Below is a listing. Gather each line of it that contains "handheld".
◇ ◇ ◇ ◇
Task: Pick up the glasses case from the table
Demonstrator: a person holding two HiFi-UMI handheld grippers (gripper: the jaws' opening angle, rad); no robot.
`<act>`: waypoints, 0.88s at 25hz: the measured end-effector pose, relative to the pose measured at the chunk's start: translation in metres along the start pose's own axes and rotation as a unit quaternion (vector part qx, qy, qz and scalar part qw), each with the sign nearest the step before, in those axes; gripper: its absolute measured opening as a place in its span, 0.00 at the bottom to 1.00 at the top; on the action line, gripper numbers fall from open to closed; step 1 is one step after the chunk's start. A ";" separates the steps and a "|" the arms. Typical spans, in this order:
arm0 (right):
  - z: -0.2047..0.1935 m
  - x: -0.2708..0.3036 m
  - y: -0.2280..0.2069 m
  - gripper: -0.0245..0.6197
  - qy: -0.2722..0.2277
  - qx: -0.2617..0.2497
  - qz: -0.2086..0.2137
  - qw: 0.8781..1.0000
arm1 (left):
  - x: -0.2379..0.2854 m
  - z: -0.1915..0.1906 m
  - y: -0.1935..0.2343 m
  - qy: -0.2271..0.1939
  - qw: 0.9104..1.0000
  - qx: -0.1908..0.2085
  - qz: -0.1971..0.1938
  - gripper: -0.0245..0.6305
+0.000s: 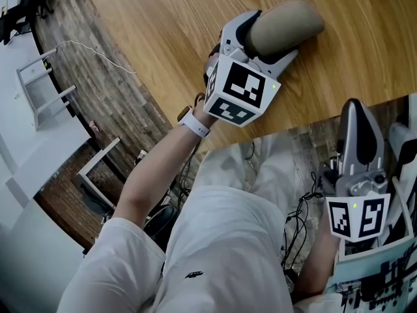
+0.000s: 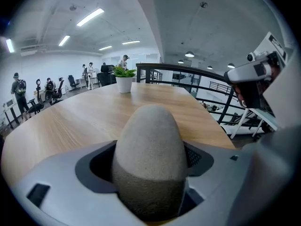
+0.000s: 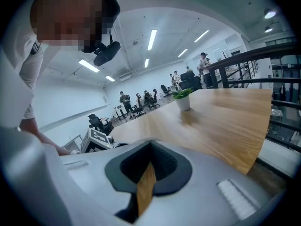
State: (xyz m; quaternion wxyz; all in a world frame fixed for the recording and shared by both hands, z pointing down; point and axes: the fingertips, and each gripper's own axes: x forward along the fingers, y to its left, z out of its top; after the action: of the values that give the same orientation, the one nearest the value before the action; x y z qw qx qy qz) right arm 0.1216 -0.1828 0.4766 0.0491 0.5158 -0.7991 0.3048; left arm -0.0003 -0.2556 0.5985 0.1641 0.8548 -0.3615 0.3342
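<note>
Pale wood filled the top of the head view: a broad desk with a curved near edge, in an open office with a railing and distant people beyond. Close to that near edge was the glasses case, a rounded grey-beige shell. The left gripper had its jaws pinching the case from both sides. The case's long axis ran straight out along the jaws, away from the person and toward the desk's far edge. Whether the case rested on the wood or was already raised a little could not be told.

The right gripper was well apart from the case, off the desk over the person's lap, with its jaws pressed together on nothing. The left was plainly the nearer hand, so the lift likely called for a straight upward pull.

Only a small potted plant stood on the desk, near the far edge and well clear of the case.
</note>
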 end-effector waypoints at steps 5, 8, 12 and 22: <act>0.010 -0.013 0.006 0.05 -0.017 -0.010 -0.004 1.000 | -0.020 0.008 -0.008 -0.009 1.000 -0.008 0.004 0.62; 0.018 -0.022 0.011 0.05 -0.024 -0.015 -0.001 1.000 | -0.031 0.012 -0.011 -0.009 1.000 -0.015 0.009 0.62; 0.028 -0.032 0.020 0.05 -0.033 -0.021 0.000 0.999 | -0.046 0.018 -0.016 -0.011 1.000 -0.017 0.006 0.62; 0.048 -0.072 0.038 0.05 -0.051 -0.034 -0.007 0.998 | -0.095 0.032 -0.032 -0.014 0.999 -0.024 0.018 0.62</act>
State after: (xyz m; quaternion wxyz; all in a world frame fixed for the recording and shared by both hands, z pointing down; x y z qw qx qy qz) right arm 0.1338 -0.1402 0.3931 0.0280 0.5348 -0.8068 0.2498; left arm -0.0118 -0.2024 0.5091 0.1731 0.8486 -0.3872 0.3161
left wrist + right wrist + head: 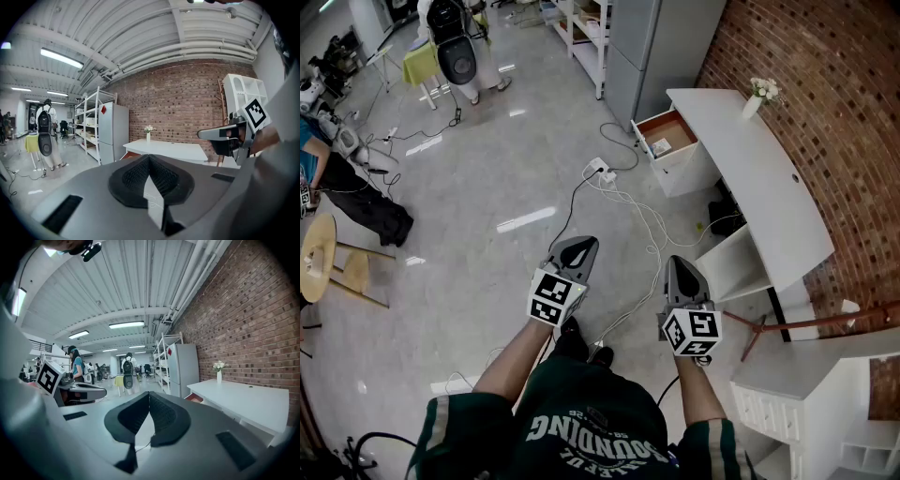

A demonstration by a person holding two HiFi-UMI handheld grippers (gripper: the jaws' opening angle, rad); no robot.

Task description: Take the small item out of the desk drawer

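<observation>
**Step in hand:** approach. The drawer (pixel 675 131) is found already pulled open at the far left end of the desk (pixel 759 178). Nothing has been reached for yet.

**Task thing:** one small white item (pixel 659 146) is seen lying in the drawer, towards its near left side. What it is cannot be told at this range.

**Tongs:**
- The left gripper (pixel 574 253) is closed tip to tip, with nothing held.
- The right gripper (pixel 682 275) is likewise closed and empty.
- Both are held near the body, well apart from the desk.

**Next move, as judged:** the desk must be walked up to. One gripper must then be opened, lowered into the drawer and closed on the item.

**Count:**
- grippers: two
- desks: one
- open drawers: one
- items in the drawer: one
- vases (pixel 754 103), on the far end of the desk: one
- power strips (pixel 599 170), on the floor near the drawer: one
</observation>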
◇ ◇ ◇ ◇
-- ANSWER TO THE PROBLEM --
Demonstrator: a person holding two HiFi-UMI handheld grippers (gripper: the jaws' opening angle, rad); no robot.
A demonstration by a person holding two HiFi-UMI handheld grippers (gripper: the jaws' opening angle, rad); no robot.

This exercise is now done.